### Collected material ###

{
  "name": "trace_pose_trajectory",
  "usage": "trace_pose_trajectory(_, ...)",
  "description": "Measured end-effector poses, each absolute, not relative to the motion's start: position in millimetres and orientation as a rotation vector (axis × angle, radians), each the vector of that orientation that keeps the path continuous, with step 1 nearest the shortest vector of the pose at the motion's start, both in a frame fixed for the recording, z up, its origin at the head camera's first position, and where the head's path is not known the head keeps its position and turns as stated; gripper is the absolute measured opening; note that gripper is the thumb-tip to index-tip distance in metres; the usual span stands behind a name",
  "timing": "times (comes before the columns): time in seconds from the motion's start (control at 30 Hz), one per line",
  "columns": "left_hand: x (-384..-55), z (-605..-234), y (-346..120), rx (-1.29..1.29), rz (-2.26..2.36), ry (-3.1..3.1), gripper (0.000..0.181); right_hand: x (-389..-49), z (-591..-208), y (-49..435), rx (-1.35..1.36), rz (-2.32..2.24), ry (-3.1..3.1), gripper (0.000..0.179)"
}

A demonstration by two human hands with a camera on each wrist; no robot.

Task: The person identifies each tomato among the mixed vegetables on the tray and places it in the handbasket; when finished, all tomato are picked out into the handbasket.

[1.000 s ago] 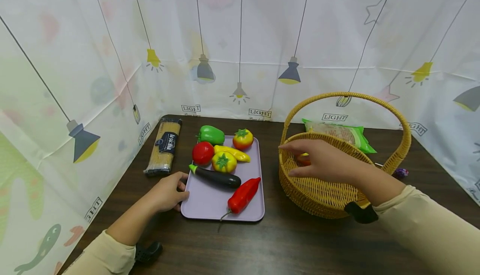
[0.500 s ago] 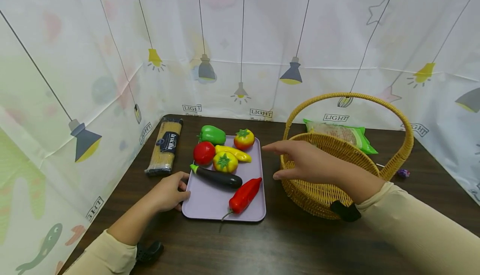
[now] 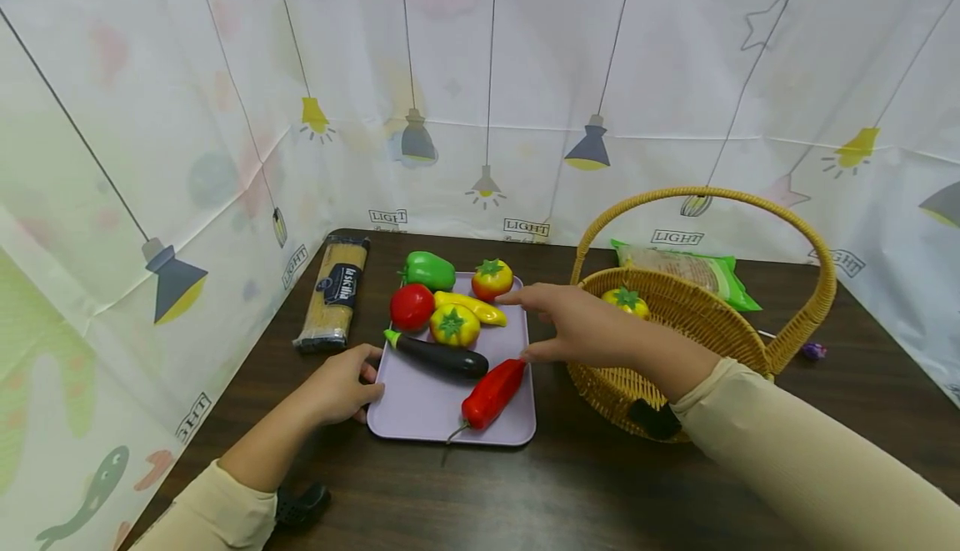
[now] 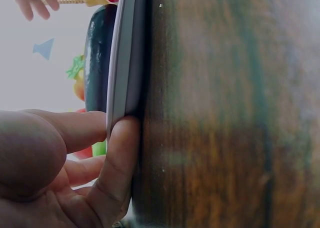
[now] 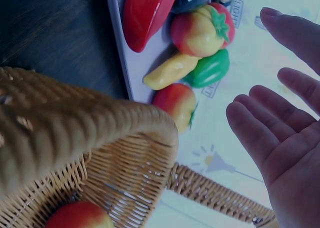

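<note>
A lilac tray holds a red chili pepper, an eggplant, a yellow pepper, a red tomato, a green bell pepper and two yellow-red tomatoes. My left hand pinches the tray's left rim, thumb above and a finger below, as the left wrist view shows. Over the tray's right edge hovers my right hand, fingers spread and holding nothing, near the chili's tip. Behind it, a yellow-red tomato lies inside the wicker basket.
A pack of spaghetti lies left of the tray. Behind the basket is a green-edged bag, and a purple-wrapped lollipop lies to its right. The basket's tall handle arches upward. A printed curtain stands behind the table.
My right hand has moved left from over the basket to the tray's right edge, uncovering the tomato in the basket. My left hand stays on the tray's rim.
</note>
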State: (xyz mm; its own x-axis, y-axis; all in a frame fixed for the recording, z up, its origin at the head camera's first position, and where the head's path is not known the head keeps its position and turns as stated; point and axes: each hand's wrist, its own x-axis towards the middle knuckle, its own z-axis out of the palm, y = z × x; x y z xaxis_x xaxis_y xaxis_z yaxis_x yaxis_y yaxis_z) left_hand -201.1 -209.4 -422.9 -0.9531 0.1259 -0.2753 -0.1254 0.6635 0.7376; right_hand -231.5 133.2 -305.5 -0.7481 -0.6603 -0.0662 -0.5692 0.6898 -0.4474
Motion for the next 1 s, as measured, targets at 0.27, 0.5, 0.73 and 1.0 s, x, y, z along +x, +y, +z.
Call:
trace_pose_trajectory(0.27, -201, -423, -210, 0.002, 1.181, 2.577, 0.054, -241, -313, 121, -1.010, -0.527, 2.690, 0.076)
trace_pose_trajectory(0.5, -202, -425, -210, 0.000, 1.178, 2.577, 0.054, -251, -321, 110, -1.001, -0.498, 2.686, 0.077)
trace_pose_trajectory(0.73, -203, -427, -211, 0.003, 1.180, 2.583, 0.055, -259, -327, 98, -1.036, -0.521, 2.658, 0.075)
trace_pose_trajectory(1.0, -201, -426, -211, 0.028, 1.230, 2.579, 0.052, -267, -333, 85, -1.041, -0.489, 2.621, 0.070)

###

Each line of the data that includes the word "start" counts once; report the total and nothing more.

2